--- PROBLEM DESCRIPTION ---
Within the listing below, show every line that contains the word "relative".

--- SUPPLIED ENTRIES ---
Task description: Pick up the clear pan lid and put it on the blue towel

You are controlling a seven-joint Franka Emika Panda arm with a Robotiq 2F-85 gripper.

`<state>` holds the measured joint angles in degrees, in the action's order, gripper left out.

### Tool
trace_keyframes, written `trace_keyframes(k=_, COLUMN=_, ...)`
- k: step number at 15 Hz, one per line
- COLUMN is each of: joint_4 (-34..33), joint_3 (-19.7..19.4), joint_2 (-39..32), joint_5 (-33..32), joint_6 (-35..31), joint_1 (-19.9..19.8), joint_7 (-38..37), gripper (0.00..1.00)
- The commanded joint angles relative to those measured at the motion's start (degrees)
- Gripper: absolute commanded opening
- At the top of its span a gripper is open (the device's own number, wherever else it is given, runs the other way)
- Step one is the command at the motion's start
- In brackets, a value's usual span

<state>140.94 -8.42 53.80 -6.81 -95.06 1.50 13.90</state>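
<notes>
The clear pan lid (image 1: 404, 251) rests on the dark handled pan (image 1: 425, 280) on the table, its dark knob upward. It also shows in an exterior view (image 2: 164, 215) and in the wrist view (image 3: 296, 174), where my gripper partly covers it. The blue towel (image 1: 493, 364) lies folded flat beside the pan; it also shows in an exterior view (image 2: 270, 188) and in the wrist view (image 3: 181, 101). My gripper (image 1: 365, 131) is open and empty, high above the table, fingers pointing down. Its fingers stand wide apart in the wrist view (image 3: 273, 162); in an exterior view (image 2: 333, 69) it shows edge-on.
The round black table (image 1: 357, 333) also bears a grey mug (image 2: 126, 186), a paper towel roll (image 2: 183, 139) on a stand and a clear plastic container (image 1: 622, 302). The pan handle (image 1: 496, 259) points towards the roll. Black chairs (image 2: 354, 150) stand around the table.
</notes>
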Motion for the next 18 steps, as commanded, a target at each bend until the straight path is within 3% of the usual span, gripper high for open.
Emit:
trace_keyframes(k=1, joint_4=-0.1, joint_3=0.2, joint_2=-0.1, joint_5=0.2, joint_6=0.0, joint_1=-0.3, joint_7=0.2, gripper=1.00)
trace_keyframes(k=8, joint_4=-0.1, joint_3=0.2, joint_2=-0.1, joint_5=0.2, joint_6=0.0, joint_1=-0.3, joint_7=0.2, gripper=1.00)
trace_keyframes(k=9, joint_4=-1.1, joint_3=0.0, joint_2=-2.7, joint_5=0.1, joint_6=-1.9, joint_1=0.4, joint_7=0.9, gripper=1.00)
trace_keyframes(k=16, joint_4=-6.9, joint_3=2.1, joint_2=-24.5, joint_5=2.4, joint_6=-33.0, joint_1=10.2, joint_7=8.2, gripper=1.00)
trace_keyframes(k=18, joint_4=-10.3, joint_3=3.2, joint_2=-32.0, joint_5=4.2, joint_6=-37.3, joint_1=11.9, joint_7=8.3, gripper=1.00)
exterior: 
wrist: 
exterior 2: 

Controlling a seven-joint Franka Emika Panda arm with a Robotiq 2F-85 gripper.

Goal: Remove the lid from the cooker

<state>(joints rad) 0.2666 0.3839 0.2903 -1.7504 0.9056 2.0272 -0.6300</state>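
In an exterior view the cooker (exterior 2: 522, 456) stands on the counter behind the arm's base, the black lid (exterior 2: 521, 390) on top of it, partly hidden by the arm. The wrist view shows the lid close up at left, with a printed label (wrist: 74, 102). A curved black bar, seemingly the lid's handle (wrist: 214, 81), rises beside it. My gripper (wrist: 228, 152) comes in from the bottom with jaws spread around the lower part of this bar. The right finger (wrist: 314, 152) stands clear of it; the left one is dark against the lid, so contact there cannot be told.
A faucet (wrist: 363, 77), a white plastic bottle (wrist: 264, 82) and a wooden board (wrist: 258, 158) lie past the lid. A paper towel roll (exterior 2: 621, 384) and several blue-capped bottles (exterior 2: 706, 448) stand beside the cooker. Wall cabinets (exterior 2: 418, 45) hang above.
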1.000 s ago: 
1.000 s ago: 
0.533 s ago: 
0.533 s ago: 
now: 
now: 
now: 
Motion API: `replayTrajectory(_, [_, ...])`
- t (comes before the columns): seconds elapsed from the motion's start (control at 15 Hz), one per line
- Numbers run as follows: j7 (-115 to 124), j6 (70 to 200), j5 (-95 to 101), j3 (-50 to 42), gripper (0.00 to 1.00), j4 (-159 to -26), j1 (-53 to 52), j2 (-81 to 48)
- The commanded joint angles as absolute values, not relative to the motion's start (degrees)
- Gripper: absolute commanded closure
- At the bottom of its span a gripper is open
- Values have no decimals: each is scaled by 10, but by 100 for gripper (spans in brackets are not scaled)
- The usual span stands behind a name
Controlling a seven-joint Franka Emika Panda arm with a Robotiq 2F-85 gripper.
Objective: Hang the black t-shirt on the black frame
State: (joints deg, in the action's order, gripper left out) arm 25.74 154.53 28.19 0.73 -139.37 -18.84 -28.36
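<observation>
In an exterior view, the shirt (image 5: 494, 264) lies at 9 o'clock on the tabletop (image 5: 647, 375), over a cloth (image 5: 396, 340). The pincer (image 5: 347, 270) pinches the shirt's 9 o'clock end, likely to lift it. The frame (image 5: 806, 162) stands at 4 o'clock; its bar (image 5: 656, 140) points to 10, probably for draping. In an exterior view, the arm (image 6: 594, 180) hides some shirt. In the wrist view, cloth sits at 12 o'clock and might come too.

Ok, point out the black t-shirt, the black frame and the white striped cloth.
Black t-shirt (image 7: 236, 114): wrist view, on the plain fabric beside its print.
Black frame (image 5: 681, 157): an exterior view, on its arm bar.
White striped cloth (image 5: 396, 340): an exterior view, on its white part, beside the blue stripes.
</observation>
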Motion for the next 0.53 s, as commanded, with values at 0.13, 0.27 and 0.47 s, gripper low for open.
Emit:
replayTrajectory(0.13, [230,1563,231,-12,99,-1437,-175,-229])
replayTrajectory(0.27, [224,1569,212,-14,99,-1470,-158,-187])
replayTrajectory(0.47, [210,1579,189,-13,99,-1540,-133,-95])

--- REPLY TO THE EXERCISE ---
- The commanded joint angles relative to those measured at the motion's start (degrees)
- The commanded joint angles as absolute values, not relative to the motion's start (degrees)

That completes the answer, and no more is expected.